Deforestation, drainage and development on the Hauraki Plains

As the explorers from HMS Endeavour rowed down the Waihou River in 1769, Captain James Cook imagined that Hauraki’s vast forests of tall, straight-trunked kahikatea could provide all the masts and spars England’s growing navy and mercantile marine would ever need. However, unbeknownst to Cook and his botanist, Joseph Banks, kahikatea would never be suitable for strong masts and spars. Because unlike kauri, the other tall and straight New Zealand hardwood which grows on drier ground, kahikatea grows in swampy wetlands. This means kahikatea wood is softer, and although initially hard when cut, soon dries out and becomes brittle.

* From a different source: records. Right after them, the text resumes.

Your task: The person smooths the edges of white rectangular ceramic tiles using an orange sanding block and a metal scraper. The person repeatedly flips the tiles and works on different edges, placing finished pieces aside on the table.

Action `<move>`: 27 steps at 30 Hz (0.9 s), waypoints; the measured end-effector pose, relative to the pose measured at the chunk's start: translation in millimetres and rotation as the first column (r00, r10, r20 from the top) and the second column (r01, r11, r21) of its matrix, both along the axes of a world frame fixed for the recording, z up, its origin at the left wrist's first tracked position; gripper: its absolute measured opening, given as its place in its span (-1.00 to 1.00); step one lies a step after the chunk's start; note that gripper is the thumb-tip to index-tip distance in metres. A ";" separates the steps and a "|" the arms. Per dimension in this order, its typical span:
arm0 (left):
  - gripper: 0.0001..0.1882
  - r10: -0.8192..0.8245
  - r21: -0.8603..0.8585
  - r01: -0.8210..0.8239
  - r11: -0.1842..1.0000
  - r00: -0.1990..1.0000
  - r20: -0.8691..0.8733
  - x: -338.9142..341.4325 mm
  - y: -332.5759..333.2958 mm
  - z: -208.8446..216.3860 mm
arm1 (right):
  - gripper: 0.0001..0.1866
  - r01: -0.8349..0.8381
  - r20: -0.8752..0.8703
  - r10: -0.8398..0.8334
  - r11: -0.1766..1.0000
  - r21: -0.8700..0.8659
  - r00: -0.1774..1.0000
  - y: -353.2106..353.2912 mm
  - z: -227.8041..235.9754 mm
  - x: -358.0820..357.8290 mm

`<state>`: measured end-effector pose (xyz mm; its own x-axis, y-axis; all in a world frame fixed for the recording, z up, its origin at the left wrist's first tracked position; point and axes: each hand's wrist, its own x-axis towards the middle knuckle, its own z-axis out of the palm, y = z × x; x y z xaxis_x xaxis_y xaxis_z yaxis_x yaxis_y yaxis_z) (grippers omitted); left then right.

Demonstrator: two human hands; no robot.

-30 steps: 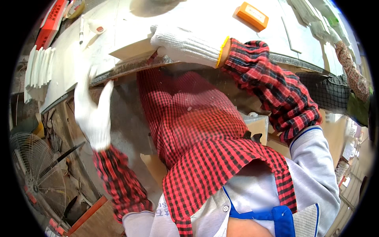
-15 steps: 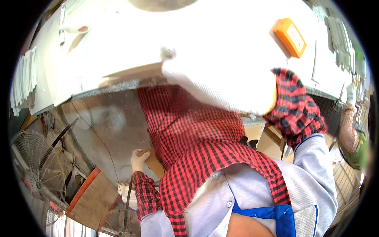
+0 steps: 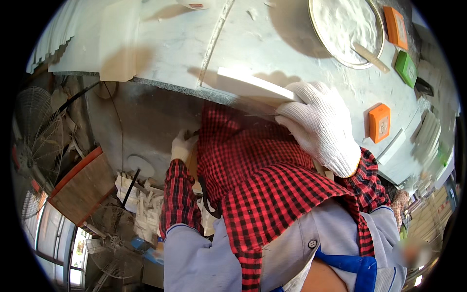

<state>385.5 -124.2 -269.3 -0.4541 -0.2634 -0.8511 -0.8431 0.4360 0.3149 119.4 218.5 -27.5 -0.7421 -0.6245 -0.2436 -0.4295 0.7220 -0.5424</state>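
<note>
My right hand (image 3: 321,121), in a white knitted glove, is at the table's near edge with its fingers bent together. A thin dark strip (image 3: 261,115) sticks out to the left from its fingertips; its kind is unclear. The upper fingers meet the right end of a white slab (image 3: 253,87), which lies along the edge. My left hand (image 3: 183,146), gloved too, hangs below the table beside my checked apron. Its fingers are curled, with a tan piece (image 3: 193,163) next to them; what they grip is mostly hidden.
A round pan of white paste (image 3: 340,24) with a flat stick (image 3: 370,57) stands at the back right. Orange boxes (image 3: 379,122) and a green box (image 3: 405,68) are near it. White slabs (image 3: 119,39) lie at left. Fans (image 3: 114,241) and a wooden board (image 3: 80,187) stand below left.
My view has swung right, bringing the pan into sight. My right hand, stretched across the table before, is now drawn in at its edge by the slab. My left hand stays low beside the apron.
</note>
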 end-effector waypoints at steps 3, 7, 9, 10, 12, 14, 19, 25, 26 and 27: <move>-0.62 0.097 0.108 -0.094 0.990 0.995 -0.023 -14.6 4.8 -12.2 | -0.82 -0.030 0.041 0.028 0.999 0.036 0.999 -7.1 0.1 -1.9; -0.66 0.148 0.109 -0.143 0.984 0.988 -0.034 -5.9 9.4 -6.4 | -0.80 -0.033 0.060 0.030 0.998 0.051 0.998 -11.3 -3.5 1.5; -0.67 0.123 0.087 -0.124 0.988 0.992 0.018 -11.5 9.9 -7.7 | -0.79 -0.031 0.063 0.027 0.997 0.064 0.998 -12.0 -2.0 -1.1; -0.69 0.178 0.096 -0.179 0.979 0.984 0.016 -14.8 15.6 -7.1 | -0.80 -0.045 0.064 0.040 0.996 0.080 0.997 -9.5 -0.7 -2.5; -0.71 0.279 0.117 -0.278 0.953 0.960 0.011 -13.2 34.5 -2.3 | -0.80 -0.063 0.061 0.056 0.992 0.113 0.997 0.6 2.2 -1.2; -0.70 0.179 0.127 -0.181 0.975 0.984 0.027 -6.7 32.6 -3.9 | -0.81 -0.063 0.012 0.062 0.992 0.109 0.998 6.8 8.6 1.9; -0.46 -0.162 0.118 0.178 0.977 0.978 -0.135 -0.9 22.5 -21.1 | -0.90 -0.128 -0.237 0.142 0.989 0.077 0.961 33.0 5.9 -1.4; -0.27 -0.053 0.273 0.156 0.949 0.936 -0.349 -59.4 66.1 87.2 | -0.85 -0.152 -0.502 0.109 0.987 -0.046 0.858 106.8 -31.3 -17.7; -0.31 -0.039 0.239 0.183 0.954 0.861 -0.507 -85.7 88.0 117.5 | -0.85 -0.134 -0.519 0.097 0.990 -0.036 0.849 114.9 -36.0 -21.2; -0.36 -0.010 0.207 0.187 0.960 0.765 -0.644 -108.2 110.7 143.4 | -0.84 -0.131 -0.528 0.098 0.991 -0.025 0.843 116.8 -38.7 -20.8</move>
<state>277.3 -13.5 -125.9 -0.9210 -0.0105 -0.3894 -0.3696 0.3393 0.8650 98.7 335.3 -66.2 -0.6711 -0.7136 0.2009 -0.7394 0.6246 -0.2514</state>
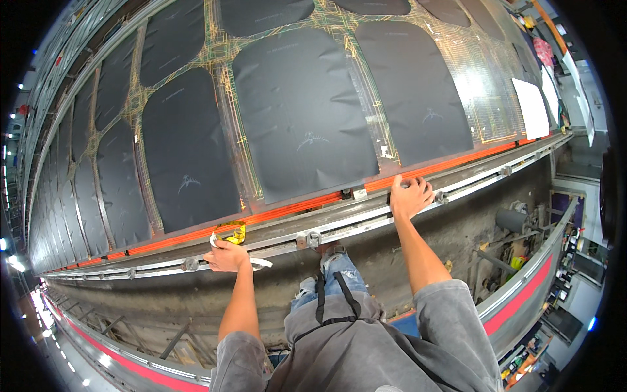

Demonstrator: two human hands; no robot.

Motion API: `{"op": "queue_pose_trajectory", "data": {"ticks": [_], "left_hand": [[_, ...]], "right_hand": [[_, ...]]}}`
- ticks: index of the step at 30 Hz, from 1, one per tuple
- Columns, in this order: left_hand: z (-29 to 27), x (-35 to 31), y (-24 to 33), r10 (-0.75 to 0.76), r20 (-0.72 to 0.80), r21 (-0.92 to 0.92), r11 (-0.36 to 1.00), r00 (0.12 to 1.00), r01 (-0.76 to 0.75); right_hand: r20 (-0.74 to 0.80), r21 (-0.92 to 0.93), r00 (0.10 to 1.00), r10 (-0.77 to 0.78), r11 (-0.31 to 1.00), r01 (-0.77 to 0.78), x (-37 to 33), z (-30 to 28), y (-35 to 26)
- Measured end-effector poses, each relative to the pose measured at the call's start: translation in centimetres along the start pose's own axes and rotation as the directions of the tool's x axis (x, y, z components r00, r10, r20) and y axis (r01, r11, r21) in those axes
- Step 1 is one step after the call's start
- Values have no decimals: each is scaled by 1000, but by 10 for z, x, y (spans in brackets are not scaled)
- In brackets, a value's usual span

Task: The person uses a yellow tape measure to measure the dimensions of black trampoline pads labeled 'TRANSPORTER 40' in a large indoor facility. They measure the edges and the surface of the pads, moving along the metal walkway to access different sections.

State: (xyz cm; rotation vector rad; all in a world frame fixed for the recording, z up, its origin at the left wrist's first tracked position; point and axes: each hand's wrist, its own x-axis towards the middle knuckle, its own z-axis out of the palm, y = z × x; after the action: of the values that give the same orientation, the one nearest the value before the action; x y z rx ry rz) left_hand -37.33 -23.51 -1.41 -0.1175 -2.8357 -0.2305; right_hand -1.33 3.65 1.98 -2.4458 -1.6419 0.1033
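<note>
My left hand (227,256) is closed around a white strip (261,262), whose end sticks out past the wrist. A shiny yellow piece with dark marks (231,231) shows just beyond its fingers; its kind is unclear. My right hand (410,196) rests at the metal rail (353,222), fingers bent and apart, thumb toward the orange edge strip (450,161). No object shows in it. Beyond both hands spreads a long table with large dark sheet pieces (307,111), divided by clear bands with green and yellow lines.
A trough-like gap (457,242) with pipes and frames runs along my side of the rail. Behind me curves a barrier with a pink stripe (522,294). White sheets (530,108) lie at the table's right end. Round fittings (308,240) sit along the rail.
</note>
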Motion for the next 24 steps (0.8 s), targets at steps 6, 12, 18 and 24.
{"op": "queue_pose_trajectory", "data": {"ticks": [6, 12, 18, 24], "left_hand": [[5, 0, -6, -2, -7, -10, 1000, 1000, 2], [3, 0, -3, -26, -34, -11, 1000, 999, 26], [2, -2, 0, -46, -52, -104, 994, 998, 41], [-17, 2, -36, -3, 216, -660, 737, 976, 148]], "right_hand": [[0, -8, 1000, -5, 1000, 5, 0, 1, 1], [-16, -12, 1000, -2, 1000, 2, -1, 3, 4], [10, 27, 1000, -23, 999, 22, -1, 2, 7], [-35, 113, 999, -41, 993, 45, -1, 5, 7]]}}
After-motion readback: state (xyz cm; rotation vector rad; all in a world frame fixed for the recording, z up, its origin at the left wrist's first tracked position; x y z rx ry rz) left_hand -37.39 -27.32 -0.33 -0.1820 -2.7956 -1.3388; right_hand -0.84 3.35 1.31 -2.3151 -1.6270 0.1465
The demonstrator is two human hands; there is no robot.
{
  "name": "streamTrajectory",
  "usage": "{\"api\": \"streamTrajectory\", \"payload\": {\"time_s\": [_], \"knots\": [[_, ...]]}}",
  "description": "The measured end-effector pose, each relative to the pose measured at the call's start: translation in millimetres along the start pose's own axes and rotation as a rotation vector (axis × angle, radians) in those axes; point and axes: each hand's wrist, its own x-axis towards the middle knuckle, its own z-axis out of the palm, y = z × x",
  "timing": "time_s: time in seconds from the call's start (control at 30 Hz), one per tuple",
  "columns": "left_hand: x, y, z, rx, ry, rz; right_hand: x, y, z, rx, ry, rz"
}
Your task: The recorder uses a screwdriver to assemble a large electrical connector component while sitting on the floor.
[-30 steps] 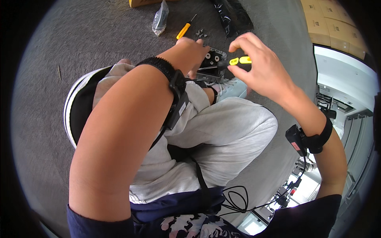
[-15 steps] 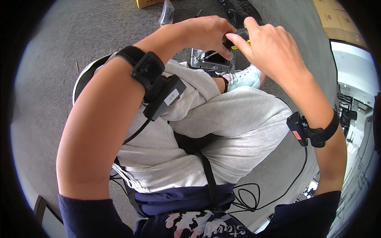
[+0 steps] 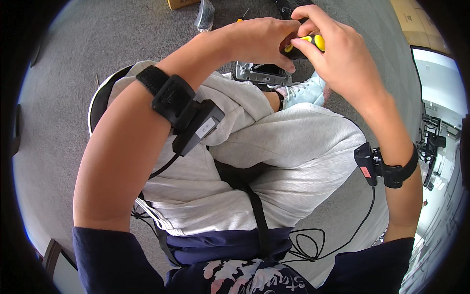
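Note:
A thick black-and-yellow hand tool [image 3: 319, 42] is held up between my hands; its exact kind is hard to make out. My left hand [image 3: 274, 41] grips its dark left end, fingers curled around it. My right hand [image 3: 340, 51] pinches the yellow-marked end between thumb and fingers, from the right. Just below the hands, a grey metal housing [image 3: 248, 72] with a dark rectangular centre lies on the floor beside my shoe. The left hand and forearm partly cover it.
My light shoe [image 3: 303, 93] and crossed legs in grey trousers [image 3: 284, 142] are close below. A clear plastic bag [image 3: 204, 15], an orange-handled screwdriver [image 3: 240, 20], a black bag [image 3: 290, 8] and a yellow box [image 3: 182, 4] lie farther off. Cardboard boxes [image 3: 423, 27] stand far right.
The tool has turned, so more of its yellow end shows. My right hand's fingers have shifted around it. The orange-handled screwdriver's handle now shows beyond my left arm.

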Motion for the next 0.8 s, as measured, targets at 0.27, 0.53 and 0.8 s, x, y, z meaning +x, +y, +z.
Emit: {"api": "streamTrajectory", "payload": {"time_s": [0.27,0.53,0.8], "knots": [[6.4,2.0,-21.6,-0.223,-0.118,0.031,-13.2,-6.1,-7.9,0.131,-0.009,-0.034],[-3.8,23.3,-37.4,-0.153,-0.109,-0.059,-11.2,2.5,-8.3,0.134,-0.017,-0.037],[12.1,5.3,0.5,-0.065,0.047,0.081,-12.9,-9.5,-5.5,0.258,0.011,0.272]]}}
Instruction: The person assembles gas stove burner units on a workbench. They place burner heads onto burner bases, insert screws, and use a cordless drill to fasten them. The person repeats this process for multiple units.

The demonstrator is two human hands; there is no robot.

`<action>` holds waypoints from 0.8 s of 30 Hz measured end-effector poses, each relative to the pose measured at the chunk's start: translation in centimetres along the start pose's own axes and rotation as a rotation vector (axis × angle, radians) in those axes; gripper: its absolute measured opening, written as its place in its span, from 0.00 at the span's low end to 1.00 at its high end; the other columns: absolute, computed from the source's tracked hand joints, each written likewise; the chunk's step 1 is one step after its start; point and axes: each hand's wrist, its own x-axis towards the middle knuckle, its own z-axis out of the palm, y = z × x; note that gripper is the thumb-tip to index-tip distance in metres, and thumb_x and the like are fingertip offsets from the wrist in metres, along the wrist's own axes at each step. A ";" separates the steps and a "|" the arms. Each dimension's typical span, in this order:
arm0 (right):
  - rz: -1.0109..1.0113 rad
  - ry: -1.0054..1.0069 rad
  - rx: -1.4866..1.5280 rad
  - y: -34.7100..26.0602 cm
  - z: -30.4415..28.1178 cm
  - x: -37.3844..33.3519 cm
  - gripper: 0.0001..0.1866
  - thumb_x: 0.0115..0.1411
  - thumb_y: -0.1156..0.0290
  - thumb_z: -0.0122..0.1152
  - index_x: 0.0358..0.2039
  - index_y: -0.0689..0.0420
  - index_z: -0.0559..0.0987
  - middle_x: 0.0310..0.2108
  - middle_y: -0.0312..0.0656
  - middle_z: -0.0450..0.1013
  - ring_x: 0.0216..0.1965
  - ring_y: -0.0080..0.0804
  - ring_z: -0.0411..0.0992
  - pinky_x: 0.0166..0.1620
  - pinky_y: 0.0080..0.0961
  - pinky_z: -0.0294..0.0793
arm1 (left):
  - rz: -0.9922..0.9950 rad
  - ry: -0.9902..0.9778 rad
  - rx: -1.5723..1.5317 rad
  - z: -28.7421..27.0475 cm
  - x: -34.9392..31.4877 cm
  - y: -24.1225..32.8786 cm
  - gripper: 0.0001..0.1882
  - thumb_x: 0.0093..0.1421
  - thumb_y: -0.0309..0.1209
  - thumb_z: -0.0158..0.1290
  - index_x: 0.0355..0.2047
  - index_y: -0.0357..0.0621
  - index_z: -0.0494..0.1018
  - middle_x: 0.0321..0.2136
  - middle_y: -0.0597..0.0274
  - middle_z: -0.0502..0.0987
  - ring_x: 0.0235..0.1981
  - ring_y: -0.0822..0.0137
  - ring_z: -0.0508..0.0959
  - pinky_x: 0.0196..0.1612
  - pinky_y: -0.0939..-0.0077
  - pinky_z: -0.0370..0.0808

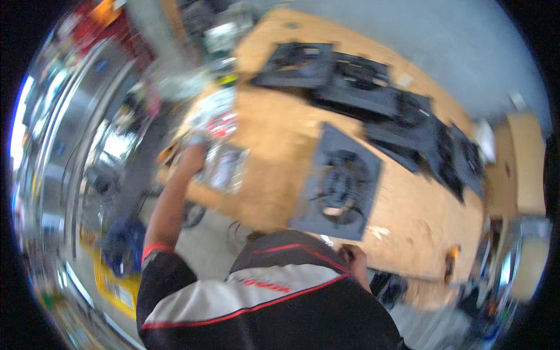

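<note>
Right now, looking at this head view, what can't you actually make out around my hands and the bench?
- Left hand: motion-blurred, so its grip on the bags by the clear packet is unclear.
- Right hand: partly hidden behind the shirt; open or shut unclear.
- Grey fan panel: wiring detail blurred.
- Shelves at left: smeared by fisheye rim and blur.

Heavily blurred throughout. Left hand (195, 139) smeared, its grip unreadable, touching something unclear beside a blurred clear bag (224, 168). Right hand (353, 259) half hidden behind the chest. Far-left shelves (76, 146) unreadable streaks.
</note>
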 end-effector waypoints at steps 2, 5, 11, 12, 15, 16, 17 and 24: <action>0.001 0.106 -0.087 0.9 0.1 -0.9 0.09 0.56 0.67 0.60 0.34 0.57 0.80 0.35 0.49 0.77 0.40 0.50 0.75 0.43 0.42 0.74 | 0.008 0.151 -0.294 -3.7 -1.0 3.6 0.15 0.62 0.29 0.41 0.44 0.37 0.73 0.38 0.38 0.78 0.38 0.42 0.79 0.39 0.47 0.75; 0.156 0.140 -0.177 1.4 0.7 -1.3 0.13 0.55 0.63 0.56 0.37 0.56 0.80 0.38 0.48 0.77 0.42 0.50 0.75 0.45 0.42 0.75 | 0.214 0.085 0.013 -0.9 3.4 2.9 0.15 0.65 0.30 0.40 0.44 0.38 0.74 0.38 0.38 0.78 0.38 0.43 0.79 0.39 0.49 0.75; 0.211 0.212 -0.136 1.6 2.1 1.2 0.16 0.50 0.61 0.58 0.36 0.55 0.78 0.33 0.52 0.76 0.38 0.53 0.75 0.40 0.49 0.73 | 0.344 0.224 -0.245 -4.8 5.6 20.1 0.15 0.64 0.30 0.40 0.45 0.39 0.73 0.38 0.39 0.77 0.38 0.44 0.79 0.39 0.51 0.75; 0.243 0.228 -0.138 1.8 2.2 1.0 0.16 0.49 0.60 0.58 0.36 0.56 0.78 0.31 0.51 0.76 0.37 0.53 0.75 0.39 0.50 0.73 | 0.407 0.221 -0.262 -5.0 5.6 23.7 0.15 0.64 0.30 0.41 0.45 0.39 0.73 0.38 0.40 0.77 0.38 0.45 0.79 0.39 0.51 0.75; 0.182 0.341 -0.101 3.2 2.2 -0.4 0.15 0.48 0.62 0.59 0.36 0.55 0.78 0.30 0.49 0.77 0.37 0.51 0.75 0.39 0.48 0.74 | 0.574 0.195 -0.311 -5.0 4.3 32.6 0.15 0.64 0.30 0.41 0.46 0.39 0.73 0.39 0.40 0.77 0.37 0.45 0.79 0.39 0.52 0.75; 0.153 0.390 -0.058 3.6 2.5 -0.4 0.15 0.48 0.62 0.59 0.35 0.55 0.78 0.31 0.50 0.76 0.37 0.52 0.75 0.39 0.47 0.73 | 0.614 0.183 -0.327 -5.1 3.6 34.7 0.15 0.64 0.30 0.41 0.46 0.39 0.72 0.39 0.40 0.77 0.37 0.45 0.79 0.39 0.52 0.75; 0.116 0.438 -0.018 3.9 2.8 -0.3 0.14 0.48 0.63 0.59 0.35 0.56 0.78 0.31 0.50 0.76 0.37 0.52 0.75 0.39 0.47 0.73 | 0.650 0.173 -0.341 -4.9 2.9 36.5 0.15 0.64 0.30 0.41 0.46 0.39 0.72 0.39 0.41 0.77 0.37 0.46 0.79 0.39 0.52 0.75; 0.173 0.544 0.240 6.2 3.7 -1.2 0.13 0.52 0.65 0.57 0.36 0.58 0.79 0.34 0.51 0.76 0.38 0.52 0.74 0.40 0.45 0.72 | 0.654 0.059 -0.399 -4.2 -2.2 38.3 0.15 0.64 0.30 0.42 0.47 0.40 0.72 0.40 0.42 0.77 0.37 0.47 0.79 0.38 0.54 0.76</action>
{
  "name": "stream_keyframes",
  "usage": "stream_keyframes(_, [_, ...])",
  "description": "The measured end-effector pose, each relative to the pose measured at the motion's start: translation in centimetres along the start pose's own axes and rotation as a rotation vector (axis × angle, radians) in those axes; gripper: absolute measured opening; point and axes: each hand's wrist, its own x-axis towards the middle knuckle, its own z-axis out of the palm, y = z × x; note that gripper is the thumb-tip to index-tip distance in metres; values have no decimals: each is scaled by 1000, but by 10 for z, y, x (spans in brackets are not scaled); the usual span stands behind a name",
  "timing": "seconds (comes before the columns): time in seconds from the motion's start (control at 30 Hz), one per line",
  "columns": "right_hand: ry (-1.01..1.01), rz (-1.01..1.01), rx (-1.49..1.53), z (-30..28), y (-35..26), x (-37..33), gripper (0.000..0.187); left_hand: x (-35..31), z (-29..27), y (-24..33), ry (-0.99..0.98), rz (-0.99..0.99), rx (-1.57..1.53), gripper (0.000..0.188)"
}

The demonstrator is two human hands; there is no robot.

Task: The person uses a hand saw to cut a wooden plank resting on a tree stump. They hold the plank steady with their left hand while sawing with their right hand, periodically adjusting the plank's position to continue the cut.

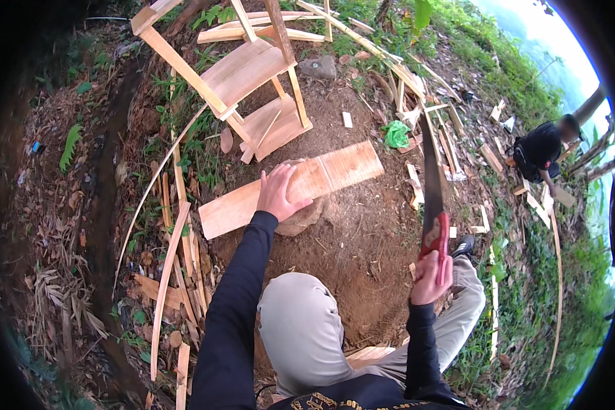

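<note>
Brown dirt (372, 249) lies around a wooden frame (249, 68) and, nearer the person (301, 328), a pale board (352, 167) resting across a stump (301, 222). To the board's right, a saw (436, 191) points away from the person, its red handle (443, 236) gripped in the right hand (429, 279), while the left hand (279, 193) rests flat on the board, unclenched, its thumb spread wide.

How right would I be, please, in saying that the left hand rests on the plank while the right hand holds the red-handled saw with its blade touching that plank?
The blade touching the plank is wrong: the head view shows the red-handled saw held apart from it, to its right. The left hand does rest on the plank, and the right hand does hold the saw.
</note>
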Motion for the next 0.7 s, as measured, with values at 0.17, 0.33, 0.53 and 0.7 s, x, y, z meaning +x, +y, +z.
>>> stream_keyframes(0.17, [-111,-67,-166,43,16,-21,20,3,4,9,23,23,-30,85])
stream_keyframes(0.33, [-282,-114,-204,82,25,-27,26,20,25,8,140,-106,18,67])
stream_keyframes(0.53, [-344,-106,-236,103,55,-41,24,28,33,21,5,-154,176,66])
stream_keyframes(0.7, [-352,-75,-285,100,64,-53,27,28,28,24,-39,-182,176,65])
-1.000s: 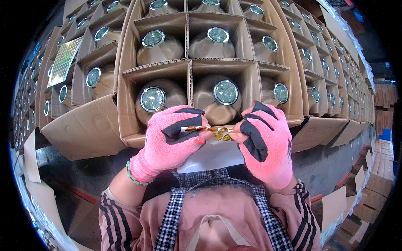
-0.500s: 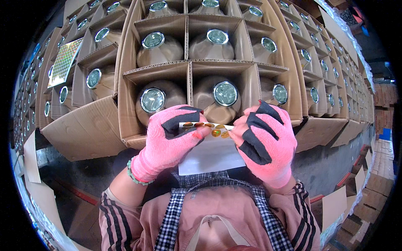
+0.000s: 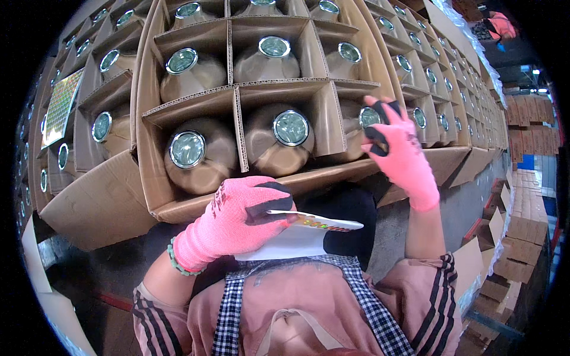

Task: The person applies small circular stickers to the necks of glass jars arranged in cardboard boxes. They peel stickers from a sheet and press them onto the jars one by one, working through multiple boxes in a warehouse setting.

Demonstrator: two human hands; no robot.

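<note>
My left hand (image 3: 240, 213), in a pink glove with black finger patches, pinches a white sheet of small gold shiny round stickers (image 3: 323, 222). The sheet is folded over, low in front of my chest. My right hand (image 3: 401, 145), gloved alike, is at the front right cell of the carton, with its thumb and finger pinched beside the silver-rimmed mouth of a glass vessel (image 3: 369, 117). Whatever is between those fingertips is too small to make out. Two more round-bellied glass vessels, one on the left (image 3: 187, 149) and one in the middle (image 3: 291, 128), stand in the front row.
Cardboard dividers (image 3: 285, 86) separate the vessels in the open carton. More filled cartons stand on both sides; a gold sticker sheet (image 3: 62, 107) lies on the left one. White paper (image 3: 285, 244) is at my lap. Stacked boxes (image 3: 528, 207) and another person's pink-gloved hand (image 3: 502, 26) are on the right.
My right hand has left the sticker sheet and moved right and forward to the front right vessel. My left hand has lowered with the sheet. The whole view has shifted.
</note>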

Image: Auckland Weekly News. Kahikatea bush at sunset, 1901. Auckland Libraries Heritage Collections.

By the nineteenth century, Pākehā colonists realised this new ‘white pine’ was not the super-hard wonder wood early captains dreamt about, but found it was still useful for many building purposes. Then in 1882 New Zealand successfully exported its first cargo of refrigerated meat and dairy products to England. Suddenly there was a great demand for kahikatea’s white pine. Because the wood was soft, pale and odourless, kahikatea butter boxes and packing cases would not taint butter or dairy products. And so with an awfully predictable inevitability, by 1917 almost ⅔ of the vast kahikatea forests on the Hauraki Plains had disappeared. Thirty years later, only isolated stands of kahikatea remained on the plains.

Image: Auckland Weekly News. A section of swampland on the bank of the Piako River awaiting drainage, 26 October 1922, Auckland  Libraries Heritage Collections, AWNS-19221026-38-8.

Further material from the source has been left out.